Requirement:
Write out the listing below again, precisely as it is given.
════════════════════
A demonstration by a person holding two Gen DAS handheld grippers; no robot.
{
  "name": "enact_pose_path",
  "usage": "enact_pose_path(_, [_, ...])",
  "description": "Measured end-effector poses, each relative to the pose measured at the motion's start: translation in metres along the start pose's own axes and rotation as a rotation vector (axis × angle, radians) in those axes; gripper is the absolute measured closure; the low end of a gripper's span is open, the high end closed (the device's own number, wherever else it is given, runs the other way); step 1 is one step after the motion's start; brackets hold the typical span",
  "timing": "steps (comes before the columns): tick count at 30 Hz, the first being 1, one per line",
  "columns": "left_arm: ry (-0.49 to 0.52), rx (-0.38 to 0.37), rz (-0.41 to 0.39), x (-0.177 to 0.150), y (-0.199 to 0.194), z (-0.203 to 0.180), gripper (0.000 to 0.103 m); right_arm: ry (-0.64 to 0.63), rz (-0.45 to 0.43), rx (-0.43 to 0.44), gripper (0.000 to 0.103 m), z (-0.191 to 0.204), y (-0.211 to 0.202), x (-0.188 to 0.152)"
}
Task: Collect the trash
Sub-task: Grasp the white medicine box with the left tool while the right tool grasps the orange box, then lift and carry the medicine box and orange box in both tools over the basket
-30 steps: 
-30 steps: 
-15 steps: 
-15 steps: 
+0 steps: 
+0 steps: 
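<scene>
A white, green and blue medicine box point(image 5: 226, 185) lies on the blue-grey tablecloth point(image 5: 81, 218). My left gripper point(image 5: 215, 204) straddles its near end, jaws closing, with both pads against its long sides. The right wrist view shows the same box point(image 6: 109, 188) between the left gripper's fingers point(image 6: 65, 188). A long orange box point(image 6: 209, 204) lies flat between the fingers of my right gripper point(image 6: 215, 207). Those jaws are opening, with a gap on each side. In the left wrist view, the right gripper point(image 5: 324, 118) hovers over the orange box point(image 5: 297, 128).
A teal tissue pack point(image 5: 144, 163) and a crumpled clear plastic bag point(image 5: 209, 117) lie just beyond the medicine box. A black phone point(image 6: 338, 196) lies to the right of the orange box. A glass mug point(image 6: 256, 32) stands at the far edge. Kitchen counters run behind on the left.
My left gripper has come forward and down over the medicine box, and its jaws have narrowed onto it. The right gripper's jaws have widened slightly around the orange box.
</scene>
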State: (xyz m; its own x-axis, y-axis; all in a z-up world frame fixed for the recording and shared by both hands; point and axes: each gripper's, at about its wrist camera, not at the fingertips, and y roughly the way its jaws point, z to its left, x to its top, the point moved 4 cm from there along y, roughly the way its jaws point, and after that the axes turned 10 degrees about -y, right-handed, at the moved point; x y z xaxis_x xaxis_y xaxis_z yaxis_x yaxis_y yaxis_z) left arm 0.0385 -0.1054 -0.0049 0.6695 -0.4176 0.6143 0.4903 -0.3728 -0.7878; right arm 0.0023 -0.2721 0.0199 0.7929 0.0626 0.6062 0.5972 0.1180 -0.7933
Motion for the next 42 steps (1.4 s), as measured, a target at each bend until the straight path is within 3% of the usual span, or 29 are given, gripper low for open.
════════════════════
Solved problem:
A demonstration by a person holding two Gen DAS handheld grippers; no robot.
{
  "name": "enact_pose_path",
  "usage": "enact_pose_path(_, [_, ...])",
  "description": "Measured end-effector poses, each relative to the pose measured at the motion's start: translation in metres along the start pose's own axes and rotation as a rotation vector (axis × angle, radians) in those axes; gripper is the absolute measured closure; the low end of a gripper's span is open, the high end closed (the device's own number, wherever else it is given, runs the other way); step 1 is one step after the motion's start; brackets hold the typical span",
  "timing": "steps (comes before the columns): tick count at 30 Hz, the first being 1, one per line",
  "columns": "left_arm: ry (-0.49 to 0.52), rx (-0.38 to 0.37), rz (-0.41 to 0.39), x (-0.177 to 0.150), y (-0.199 to 0.194), z (-0.203 to 0.180), gripper (0.000 to 0.103 m); right_arm: ry (-0.64 to 0.63), rz (-0.45 to 0.43), rx (-0.43 to 0.44), gripper (0.000 to 0.103 m), z (-0.191 to 0.204), y (-0.211 to 0.202), x (-0.188 to 0.152)"
}
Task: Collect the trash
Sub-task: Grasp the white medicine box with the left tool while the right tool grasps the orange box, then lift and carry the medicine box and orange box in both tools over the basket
-30 steps: 
-30 steps: 
-15 steps: 
-15 steps: 
+0 steps: 
+0 steps: 
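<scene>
A white, green and blue medicine box point(image 5: 226, 185) lies on the blue-grey tablecloth point(image 5: 81, 218). My left gripper point(image 5: 215, 204) straddles its near end, jaws closing, with both pads against its long sides. The right wrist view shows the same box point(image 6: 109, 188) between the left gripper's fingers point(image 6: 65, 188). A long orange box point(image 6: 209, 204) lies flat between the fingers of my right gripper point(image 6: 215, 207). Those jaws are opening, with a gap on each side. In the left wrist view, the right gripper point(image 5: 324, 118) hovers over the orange box point(image 5: 297, 128).
A teal tissue pack point(image 5: 144, 163) and a crumpled clear plastic bag point(image 5: 209, 117) lie just beyond the medicine box. A black phone point(image 6: 338, 196) lies to the right of the orange box. A glass mug point(image 6: 256, 32) stands at the far edge. Kitchen counters run behind on the left.
My left gripper has come forward and down over the medicine box, and its jaws have narrowed onto it. The right gripper's jaws have widened slightly around the orange box.
</scene>
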State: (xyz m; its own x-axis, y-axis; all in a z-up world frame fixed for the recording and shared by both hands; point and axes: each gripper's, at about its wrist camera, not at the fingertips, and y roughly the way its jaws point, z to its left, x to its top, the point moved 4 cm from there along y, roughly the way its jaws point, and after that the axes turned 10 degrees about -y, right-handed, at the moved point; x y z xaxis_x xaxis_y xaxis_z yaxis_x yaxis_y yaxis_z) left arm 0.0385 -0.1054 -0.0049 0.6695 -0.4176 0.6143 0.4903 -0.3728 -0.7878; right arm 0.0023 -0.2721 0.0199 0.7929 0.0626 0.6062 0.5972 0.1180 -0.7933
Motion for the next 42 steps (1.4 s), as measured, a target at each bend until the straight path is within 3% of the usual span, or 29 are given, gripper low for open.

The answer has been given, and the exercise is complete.